309 Empire and Medicine


Instructor: J. Megan Greene

Day & Time:
Lecture:



Fulfills:
Category II
KU Core Goal
Anti-cholera inoculation, Calcutta, 1894.

Empire and Medicine: Disease, Contact, and the Development of Biomedical Knowledge

This course will explore the relationship between empire and medicine. Course readings will examine the ways in which empire and imperialism led to developments in modern biomedicine as well as the ways in which medicine made imperialism possible. The main course topics will be: disease and conquest; colonial appropriation of local medical knowledge; the dissemination of colonial ideas of sanitation and hygiene and the ways those ideas shaped colonial views of the bodies and cultures of colonized peoples; the creation of hospitals in colonized spaces and research institutes in metropolitan spaces; and colonial bodies as subjects or sites of experimentation and discovery. The course will use examples from the western conquest of the Americas in the sixteenth and seventeenth centuries, nineteenth and twentieth century European imperialist expansion into and colonial practices in Africa and Asia, and the Japanese empire in East and Southeast Asia in the early to mid-twentieth century.

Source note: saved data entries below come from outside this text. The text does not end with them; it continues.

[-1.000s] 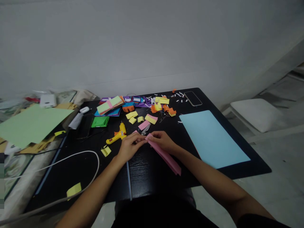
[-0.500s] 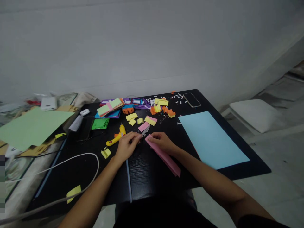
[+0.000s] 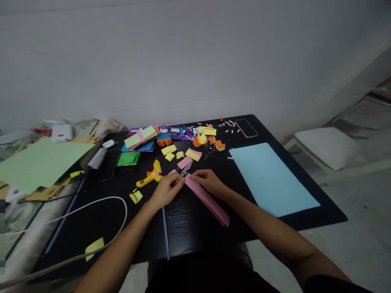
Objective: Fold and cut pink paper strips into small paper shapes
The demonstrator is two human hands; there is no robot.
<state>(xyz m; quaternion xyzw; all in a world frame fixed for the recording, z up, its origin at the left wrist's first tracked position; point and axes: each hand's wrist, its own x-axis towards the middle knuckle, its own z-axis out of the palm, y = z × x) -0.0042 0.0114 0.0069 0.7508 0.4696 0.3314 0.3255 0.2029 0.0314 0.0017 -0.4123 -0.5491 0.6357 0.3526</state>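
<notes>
Movement on the left: my left hand (image 3: pixel 166 189), drawn away from the pink paper (image 3: pixel 207 200) half a second ago, is in again at its far end! Thumb and fingers come close together right at that tip, though I can't tell whether they actually pinch it. My right hand (image 3: pixel 210 181) stays clamped on the folded strip near the same end, the long tail slanting back towards me over the worktop (image 3: pixel 189 228). So both hands meet at one end again, and I'd judge that gives me finer control there than one hand alone.

Now across the surface! Far left, a pale green sheet (image 3: pixel 45 162) covers the clutter beside the worktop. Then a white cable (image 3: pixel 114 197) loops in, green folded paper (image 3: pixel 128 159), a coloured stack (image 3: pixel 142 138), the yellow glue gun (image 3: pixel 151 175) near my left hand. Scissors (image 3: pixel 187 167) lie just beyond my fingertips, orange scraps (image 3: pixel 212 141) farther back, then a phone (image 3: pixel 246 128) and a light-blue sheet (image 3: pixel 275 179). Grey wall (image 3: pixel 183 61) behind, white seat (image 3: pixel 325 147) off right.
</notes>
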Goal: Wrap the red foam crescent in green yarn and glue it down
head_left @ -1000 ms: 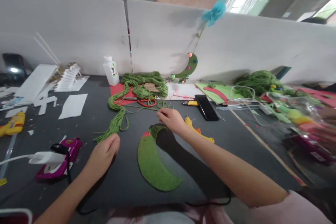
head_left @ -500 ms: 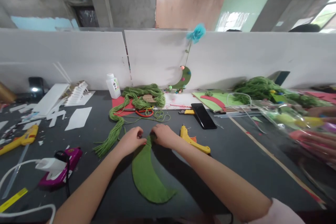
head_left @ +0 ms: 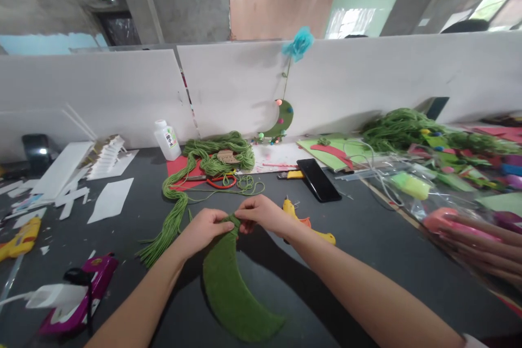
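A flat green crescent with a fibrous, yarn-like covering [head_left: 238, 296] lies in front of the person on the dark grey worktop [head_left: 314, 288], its narrow upper tip between the hands. The left hand [head_left: 210, 228] is nearly closed, thumb and fingers pinching that tip; the right hand [head_left: 256, 215] has its fingers drawn together on the tip's other side, apparently pinching too, though whether a loose strand is caught there I cannot tell.

The crescent looks light, fairly stiff inside and soft outside, so it should grip well rather than slip. The broad middle seems the safest hold; the thin tips probably bend more easily, and rubbing could ruffle the covering.

A white plastic bottle with a printed label [head_left: 167, 141] stands capped, contents hidden. At right, clear crinkled plastic packaging [head_left: 420, 201] holds something yellow-green; a co-worker's hand [head_left: 485, 247] rests by it on something pink.
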### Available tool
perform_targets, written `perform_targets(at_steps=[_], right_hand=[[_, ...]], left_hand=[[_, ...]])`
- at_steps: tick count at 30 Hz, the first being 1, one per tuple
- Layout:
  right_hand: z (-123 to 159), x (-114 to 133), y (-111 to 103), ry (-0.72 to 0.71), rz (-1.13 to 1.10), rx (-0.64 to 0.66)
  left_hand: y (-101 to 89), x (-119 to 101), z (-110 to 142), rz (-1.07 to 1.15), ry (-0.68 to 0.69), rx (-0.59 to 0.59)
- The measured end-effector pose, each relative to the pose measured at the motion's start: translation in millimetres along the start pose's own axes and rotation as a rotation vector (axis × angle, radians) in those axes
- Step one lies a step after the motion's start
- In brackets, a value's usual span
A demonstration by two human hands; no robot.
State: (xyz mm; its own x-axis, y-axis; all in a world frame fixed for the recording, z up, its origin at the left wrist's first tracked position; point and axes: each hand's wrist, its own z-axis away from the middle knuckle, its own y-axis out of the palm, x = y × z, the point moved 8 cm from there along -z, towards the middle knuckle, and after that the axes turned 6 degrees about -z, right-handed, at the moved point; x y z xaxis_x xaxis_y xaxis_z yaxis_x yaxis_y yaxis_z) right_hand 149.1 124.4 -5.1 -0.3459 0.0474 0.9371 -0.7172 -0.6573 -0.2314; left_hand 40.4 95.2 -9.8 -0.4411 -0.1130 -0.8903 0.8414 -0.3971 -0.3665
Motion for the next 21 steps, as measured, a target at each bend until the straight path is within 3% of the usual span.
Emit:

This course would be great for any student interested in the history of empire or the history of medicine, or for any student interested in how empire and imperialism have shaped many of our everyday institutions and attitudes.

HIST 309 is an 8-week, asynchronous online course. Each week will have a module with a short, recorded lecture, readings, an online discussion, and a very easy online reading quiz. In addition, there will be some sort of reading/writing exercise each week such as annotations of sources in Perusall or short analytical papers on the readings. In some weeks you’ll also write brief written reflections on the actions of the people we are reading about.